===== TASK INPUTS
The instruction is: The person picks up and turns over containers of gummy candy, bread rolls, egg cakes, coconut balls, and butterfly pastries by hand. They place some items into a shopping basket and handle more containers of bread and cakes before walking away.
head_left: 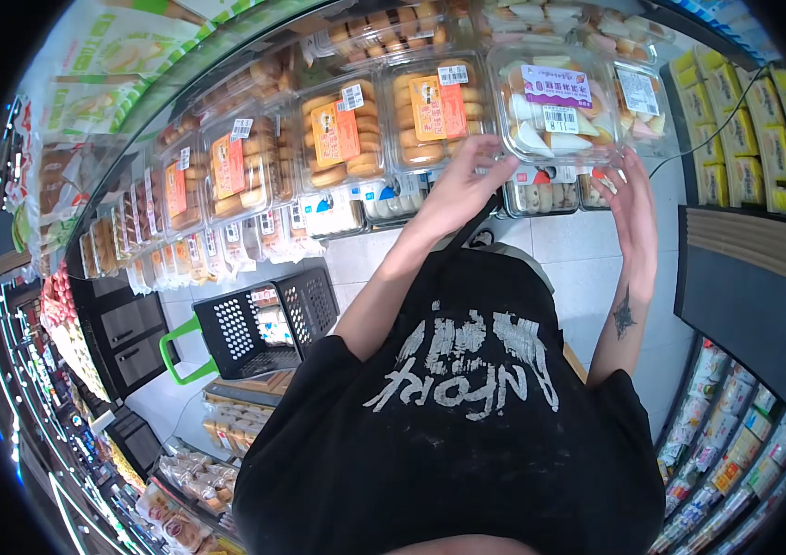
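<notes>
A clear plastic box of cakes (557,102) with a purple and white label sits at the top, over the front of the shelf. At its near left corner my left hand (474,176) grips the edge, fingers bent around it. My right hand (631,199) has curled fingers against the near right corner of the same box. Left of it stands a clear box of round pastries (436,111) with an orange label. Another cake box (641,104) with a white label is to the right, partly behind the held one. Packs with dark-specked buns (541,198) show below the hands.
A dark shopping basket (245,328) with a green handle (185,356) stands on the tiled floor at left, with a package inside. Yellow packets (744,166) fill a rack at right. More pastry boxes (243,171) line the shelf leftward. Packaged goods (726,453) are shelved at lower right.
</notes>
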`<state>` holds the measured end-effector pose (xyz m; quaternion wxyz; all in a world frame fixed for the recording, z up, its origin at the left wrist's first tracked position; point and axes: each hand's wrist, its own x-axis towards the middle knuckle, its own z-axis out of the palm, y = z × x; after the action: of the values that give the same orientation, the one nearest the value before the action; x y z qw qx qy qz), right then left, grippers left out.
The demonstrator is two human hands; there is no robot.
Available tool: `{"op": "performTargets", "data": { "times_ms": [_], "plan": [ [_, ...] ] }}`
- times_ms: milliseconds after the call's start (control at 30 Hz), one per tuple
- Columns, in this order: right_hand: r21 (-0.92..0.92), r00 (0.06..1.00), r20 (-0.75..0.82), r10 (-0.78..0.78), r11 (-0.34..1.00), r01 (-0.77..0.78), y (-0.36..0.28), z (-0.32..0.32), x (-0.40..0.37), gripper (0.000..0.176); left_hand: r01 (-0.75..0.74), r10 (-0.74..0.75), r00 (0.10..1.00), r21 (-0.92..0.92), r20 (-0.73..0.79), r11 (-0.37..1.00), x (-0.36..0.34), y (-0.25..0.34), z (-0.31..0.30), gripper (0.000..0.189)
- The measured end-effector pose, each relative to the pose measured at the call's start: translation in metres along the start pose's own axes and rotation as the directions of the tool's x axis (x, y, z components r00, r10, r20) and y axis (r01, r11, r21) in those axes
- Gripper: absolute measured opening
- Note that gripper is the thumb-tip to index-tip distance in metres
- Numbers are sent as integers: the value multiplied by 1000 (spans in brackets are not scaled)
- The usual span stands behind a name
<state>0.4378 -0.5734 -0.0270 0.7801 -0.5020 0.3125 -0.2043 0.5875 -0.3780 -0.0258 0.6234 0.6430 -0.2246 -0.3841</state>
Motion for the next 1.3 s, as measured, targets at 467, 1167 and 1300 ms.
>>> {"op": "performTargets", "data": {
  "times_ms": [467,1167,1300],
  "plan": [
    [-53,922,270,276,961,-271,3,10,-27,40,50,-43,993,61,-114,997,-23,-7,0,34],
    [-120,879,280,-386,894,431,-9,58,-43,64,-420,475,879,411,-36,809,-48,30,-19,32],
    [-726,948,319,-12,640,252,0,12,-33,57,-347,360,933,303,15,887,-37,10,-14,36]
  ]
}}
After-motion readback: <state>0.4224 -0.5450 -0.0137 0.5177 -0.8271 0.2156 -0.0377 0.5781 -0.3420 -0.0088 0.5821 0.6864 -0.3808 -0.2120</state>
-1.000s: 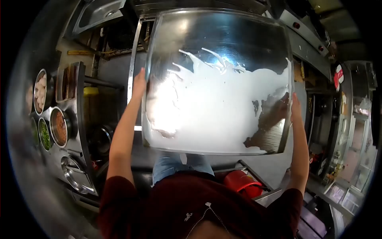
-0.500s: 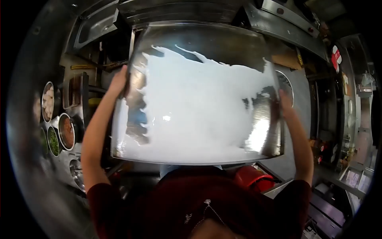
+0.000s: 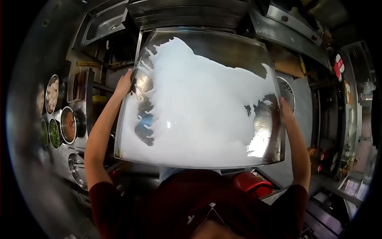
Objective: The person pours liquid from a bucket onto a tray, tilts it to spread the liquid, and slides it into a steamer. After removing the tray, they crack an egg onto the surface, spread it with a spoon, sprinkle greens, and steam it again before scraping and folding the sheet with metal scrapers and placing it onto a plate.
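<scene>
I hold a large square steel tray [image 3: 238,51] in front of me with both hands. A thin white batter [image 3: 199,107] covers most of its bottom; bare metal shows along the far edge and in patches at the left and right. My left hand [image 3: 124,84] grips the tray's left rim. On the right rim, my right hand [image 3: 285,109] grips it near the middle.
Round metal bowls of fillings [image 3: 68,124] sit on a steel counter at the left, one with white pieces [image 3: 51,94], one with greens [image 3: 53,133]. A steel sink [image 3: 104,22] lies at the far left. A red container [image 3: 254,184] stands below the tray.
The batter has spread from the near half over most of the tray, reaching the far left corner. The tray and both hands have shifted slightly left and lower in view.
</scene>
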Demonstrator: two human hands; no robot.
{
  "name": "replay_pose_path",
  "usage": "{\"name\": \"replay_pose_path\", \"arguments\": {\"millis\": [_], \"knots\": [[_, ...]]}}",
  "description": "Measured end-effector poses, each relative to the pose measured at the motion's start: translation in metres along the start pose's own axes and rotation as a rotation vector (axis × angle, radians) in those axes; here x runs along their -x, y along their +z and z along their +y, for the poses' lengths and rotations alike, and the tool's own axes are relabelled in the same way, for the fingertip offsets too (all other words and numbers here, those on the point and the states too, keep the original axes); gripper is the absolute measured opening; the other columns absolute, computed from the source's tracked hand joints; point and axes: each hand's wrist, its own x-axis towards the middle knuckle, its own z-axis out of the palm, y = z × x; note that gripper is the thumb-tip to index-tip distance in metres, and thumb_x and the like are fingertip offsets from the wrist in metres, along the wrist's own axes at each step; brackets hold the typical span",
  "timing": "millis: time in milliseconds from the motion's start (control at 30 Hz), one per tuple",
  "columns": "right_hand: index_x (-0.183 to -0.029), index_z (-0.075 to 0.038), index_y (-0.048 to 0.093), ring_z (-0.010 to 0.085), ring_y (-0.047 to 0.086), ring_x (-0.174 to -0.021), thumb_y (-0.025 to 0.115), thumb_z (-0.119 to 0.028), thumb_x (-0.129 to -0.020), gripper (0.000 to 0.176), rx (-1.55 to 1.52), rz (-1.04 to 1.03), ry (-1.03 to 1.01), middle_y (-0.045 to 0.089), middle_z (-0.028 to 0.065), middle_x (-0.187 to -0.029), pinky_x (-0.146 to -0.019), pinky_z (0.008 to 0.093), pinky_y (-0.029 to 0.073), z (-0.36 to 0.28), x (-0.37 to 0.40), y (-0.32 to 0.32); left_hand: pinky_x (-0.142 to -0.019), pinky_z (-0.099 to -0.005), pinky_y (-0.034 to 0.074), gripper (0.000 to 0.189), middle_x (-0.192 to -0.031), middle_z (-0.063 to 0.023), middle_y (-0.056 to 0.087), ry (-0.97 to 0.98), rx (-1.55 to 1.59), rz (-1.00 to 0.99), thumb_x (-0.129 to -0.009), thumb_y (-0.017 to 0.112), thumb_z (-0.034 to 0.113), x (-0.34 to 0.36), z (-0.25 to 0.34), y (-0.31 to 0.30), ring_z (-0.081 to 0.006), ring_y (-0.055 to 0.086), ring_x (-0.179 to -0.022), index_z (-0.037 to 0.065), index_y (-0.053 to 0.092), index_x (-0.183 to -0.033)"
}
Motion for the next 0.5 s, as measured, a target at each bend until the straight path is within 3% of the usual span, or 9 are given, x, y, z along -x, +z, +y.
{"name": "replay_pose_path", "arguments": {"millis": [100,167,233,333,467,500], "knots": [[-0.108,0.001,0.052,0.016,0.048,-0.092,0.043,-0.039,-0.086,0.047,0.072,0.033,0.082,0.055,0.0067,-0.098,-0.083,0.0282,0.034,0.033,-0.012,0.031,-0.077,-0.0322,0.038,0.062,-0.086,-0.0159,0.06,-0.012,-0.053,-0.094,-0.086,0.032,0.049,-0.005,0.039,-0.03,-0.0233,0.054,-0.082,-0.007,0.057,-0.093],[-0.112,0.001,0.049,0.0159,0.047,-0.095,0.042,-0.039,-0.086,0.048,-0.004,0.044,0.059,0.052,0.0072,-0.105,-0.083,0.0282,0.035,0.078,-0.043,0.051,-0.077,-0.0286,0.038,0.061,-0.086,-0.0132,0.06,0.098,0.017,-0.119,-0.086,0.033,0.048,-0.03,0.034,-0.056,-0.0201,0.053,-0.081,-0.007,0.057,-0.095],[-0.113,0.001,0.048,0.0166,0.047,-0.096,0.042,-0.039,-0.086,0.048,-0.093,0.084,0.057,0.052,0.0084,-0.106,-0.084,0.0286,0.035,0.038,-0.011,0.105,-0.077,-0.0258,0.037,0.058,-0.088,-0.0098,0.059,0.109,0.101,-0.109,-0.087,0.035,0.047,-0.033,0.052,-0.075,-0.0162,0.051,-0.082,-0.006,0.056,-0.097],[-0.113,0.001,0.048,0.0177,0.048,-0.097,0.041,-0.039,-0.087,0.049,-0.283,-0.066,0.056,0.053,0.009,-0.107,-0.085,0.029,0.035,0.037,-0.037,0.123,-0.079,-0.0243,0.036,0.055,-0.09,-0.0074,0.058,0.12,0.137,-0.061,-0.088,0.036,0.045,-0.049,0.05,-0.094,-0.0133,0.049,-0.083,-0.006,0.055,-0.099],[-0.113,0.001,0.048,0.0187,0.049,-0.097,0.037,-0.037,-0.089,0.046,-0.246,0.004,-0.022,0.053,0.0088,-0.107,-0.085,0.03,0.037,0.015,-0.076,0.142,-0.079,-0.0249,0.036,0.054,-0.092,-0.0076,0.057,0.187,0.124,0.008,-0.089,0.035,0.043,-0.053,0.062,-0.106,-0.0137,0.048,-0.084,-0.006,0.055,-0.099],[-0.114,0.0,0.048,0.0191,0.049,-0.097,0.035,-0.035,-0.09,0.045,-0.445,-0.166,-0.055,0.053,0.0093,-0.108,-0.084,0.0304,0.038,0.003,-0.077,0.153,-0.079,-0.0252,0.036,0.053,-0.091,-0.0077,0.057,0.197,0.135,0.048,-0.089,0.035,0.042,-0.056,0.067,-0.108,-0.0138,0.048,-0.084,-0.006,0.055,-0.098]]}}
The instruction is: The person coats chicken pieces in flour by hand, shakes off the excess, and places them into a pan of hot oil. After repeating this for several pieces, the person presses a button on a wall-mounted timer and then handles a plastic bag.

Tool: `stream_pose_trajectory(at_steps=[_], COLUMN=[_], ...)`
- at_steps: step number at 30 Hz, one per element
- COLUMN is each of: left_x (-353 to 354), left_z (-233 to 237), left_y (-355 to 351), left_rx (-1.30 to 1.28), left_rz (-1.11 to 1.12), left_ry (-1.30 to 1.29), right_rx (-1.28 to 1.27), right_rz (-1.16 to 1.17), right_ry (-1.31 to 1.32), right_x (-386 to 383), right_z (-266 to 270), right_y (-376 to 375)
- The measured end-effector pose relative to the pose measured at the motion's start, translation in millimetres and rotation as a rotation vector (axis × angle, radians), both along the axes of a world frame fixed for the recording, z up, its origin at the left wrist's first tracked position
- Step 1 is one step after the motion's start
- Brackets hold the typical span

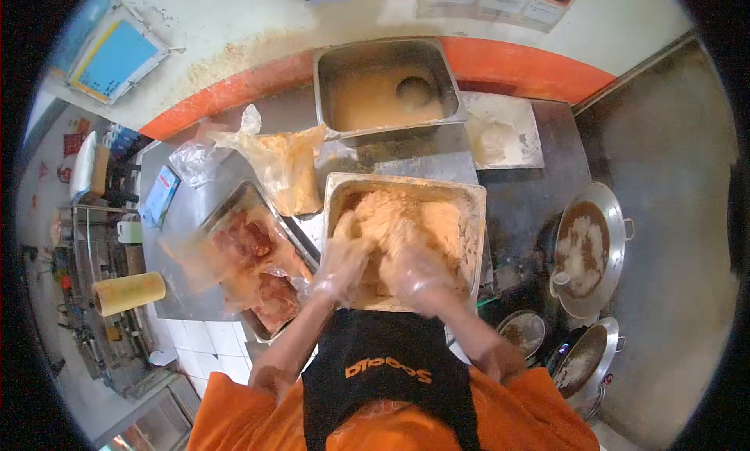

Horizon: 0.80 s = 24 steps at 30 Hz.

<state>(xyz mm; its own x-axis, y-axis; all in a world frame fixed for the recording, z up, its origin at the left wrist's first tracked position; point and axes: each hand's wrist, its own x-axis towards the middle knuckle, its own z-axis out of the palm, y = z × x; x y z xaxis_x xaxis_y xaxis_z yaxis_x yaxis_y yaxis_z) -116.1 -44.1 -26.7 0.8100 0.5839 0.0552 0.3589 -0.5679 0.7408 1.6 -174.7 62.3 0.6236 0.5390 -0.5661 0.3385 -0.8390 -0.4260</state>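
Note:
A steel tray (473, 240) of orange-tan powder (439, 223) stands in front of my body. Both hands are inside it, in clear plastic gloves and smeared by motion. On the tray's left side, my left hand (344, 257) touches the coated, lumpy contents (384, 216). My right hand (414, 270) is in the powder nearer the middle. The fingers of both are blurred and partly covered, so what they hold cannot be made out. To the left, a second tray (291, 230) bears raw red meat (248, 238) and plastic film.
Behind stands a deep steel pan (322, 84) of cloudy orange liquid. An open bag (289, 170) of orange powder leans left of centre. White powder fills a tray (504, 130) at the back right. Two woks (582, 252) (584, 361) and a strainer (522, 332) are at right.

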Motion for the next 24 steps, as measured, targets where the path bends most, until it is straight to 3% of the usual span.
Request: stream_pose_trajectory(at_steps=[1, 2, 3, 4, 6, 7, 10, 11, 13, 14, 16, 18, 20, 24], left_x=[-9, -17, -26, -40, -74, -87, -116, -113, -80, -60, -17, 15, -4, -26], left_z=[8, 16, 19, 5, -36, -36, -19, -8, 4, 10, 11, 25, -39, -71], left_y=[-9, -17, -24, -23, -8, -8, -9, -12, -19, -20, -22, -22, -24, -23], left_rx=[-0.003, -0.362, -0.719, -0.720, -1.601, -1.604, -0.302, -0.262, -0.938, -1.205, -1.606, -1.885, -1.605, -0.957], left_rz=[0.003, 0.080, 0.161, 0.173, 0.472, 0.481, -0.039, -0.029, 0.233, 0.342, 0.495, 0.662, 0.588, 0.345], left_ry=[0.000, -0.184, -0.369, -0.366, -0.333, -0.350, 0.231, 0.224, -0.065, -0.168, -0.304, -0.386, -0.245, 0.049], right_rx=[-0.028, -0.053, -0.040, 0.006, 0.073, 0.073, 0.193, 0.306, 0.544, 0.531, 0.256, 0.249, 0.294, 0.312], right_rz=[0.382, 0.766, 0.660, 0.446, 0.205, 0.128, -0.103, -0.203, -0.340, -0.318, -0.322, -0.246, -0.155, 0.021], right_ry=[-0.133, -0.264, -0.233, -0.198, -0.128, -0.067, 0.247, 0.384, 0.598, 0.610, 0.773, 0.709, 0.574, 0.289], right_x=[-14, -21, -17, -6, 31, 53, 93, 90, 76, 75, 76, 63, 48, 42], right_z=[-27, -51, -52, -54, -69, -86, -153, -165, -173, -165, -131, -157, -175, -159], right_y=[-12, -17, -24, -30, -35, -31, -19, -16, -11, -4, 15, 41, 61, 60])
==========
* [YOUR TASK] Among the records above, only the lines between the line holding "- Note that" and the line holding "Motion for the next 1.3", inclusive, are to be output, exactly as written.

* [RESPONSE]
- Note that gripper is the thumb-tip to index-tip distance in metres
- Numbers are sent as integers: the value multiplied by 1000 (spans in brackets are not scaled)
- The usual span stands behind a name
<state>0.4378 -0.5734 -0.0270 0.7801 -0.5020 0.3125 -0.2043 0.5875 -0.3780 -0.0258 0.6234 0.6430 -0.2246 -0.3841</state>
Motion for the next 1.3 s, as measured, targets at 467, 1167 and 1300 ms.

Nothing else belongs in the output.